WORK TO COMPLETE
Write out the listing below character for character, though without its pictures.

COLLECTED MATERIAL
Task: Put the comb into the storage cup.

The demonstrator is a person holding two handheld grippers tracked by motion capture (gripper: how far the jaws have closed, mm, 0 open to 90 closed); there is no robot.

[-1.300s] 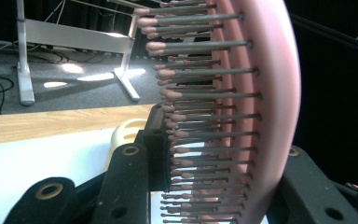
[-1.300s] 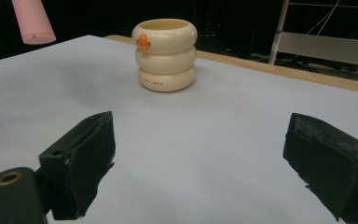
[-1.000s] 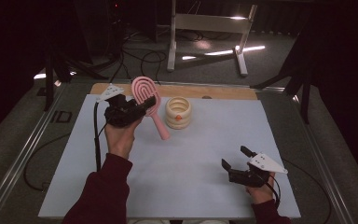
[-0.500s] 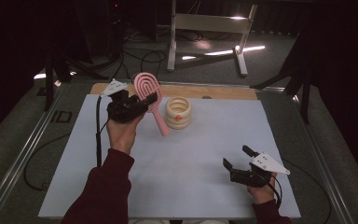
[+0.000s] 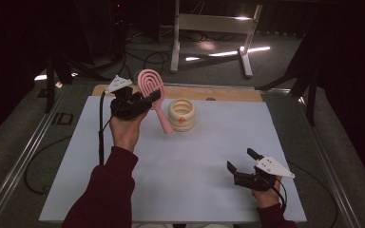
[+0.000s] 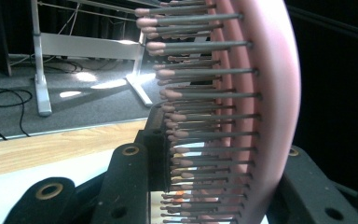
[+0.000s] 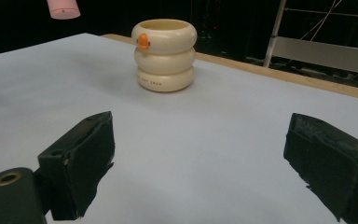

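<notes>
Your left gripper (image 5: pixel 148 99) is clamped on the pink plastic hairbrush with grey, pink-tipped bristles (image 5: pixel 152 95), and you hold it lifted off the white table mat (image 5: pixel 199 156). The jaws pinch the brush at its oval head: in the left gripper view the bristles (image 6: pixel 200 116) sit squeezed between the two black jaws, with the curved pink back against one of them. The handle slants down from the grip and ends just beside the cream, ring-stacked cup with an orange beak (image 5: pixel 182 114). Your right gripper (image 5: pixel 241 160) rests low near the mat's front edge, jaws spread wide with nothing between them, well apart from the brush and pointing toward the cup.
</notes>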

RESPONSE
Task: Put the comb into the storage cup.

The demonstrator is a person holding two handheld grippers tracked by motion capture (gripper: how far the jaws have closed, mm, 0 open to 90 closed); there is no robot.

[-1.300s] 
[-1.300s] 
[-1.000s] 
[-0.500s] 
[+0.000s] 
[+0.000s] 
[+0.000s] 

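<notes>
Your left gripper (image 5: pixel 148 99) is clamped on the pink plastic hairbrush with grey, pink-tipped bristles (image 5: pixel 152 95), and you hold it lifted off the white table mat (image 5: pixel 199 156). The jaws pinch the brush at its oval head: in the left gripper view the bristles (image 6: pixel 200 116) sit squeezed between the two black jaws, with the curved pink back against one of them. The handle slants down from the grip and ends just beside the cream, ring-stacked cup with an orange beak (image 5: pixel 182 114). Your right gripper (image 5: pixel 241 160) rests low near the mat's front edge, jaws spread wide with nothing between them, well apart from the brush and pointing toward the cup.
</notes>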

This output has been written out in full.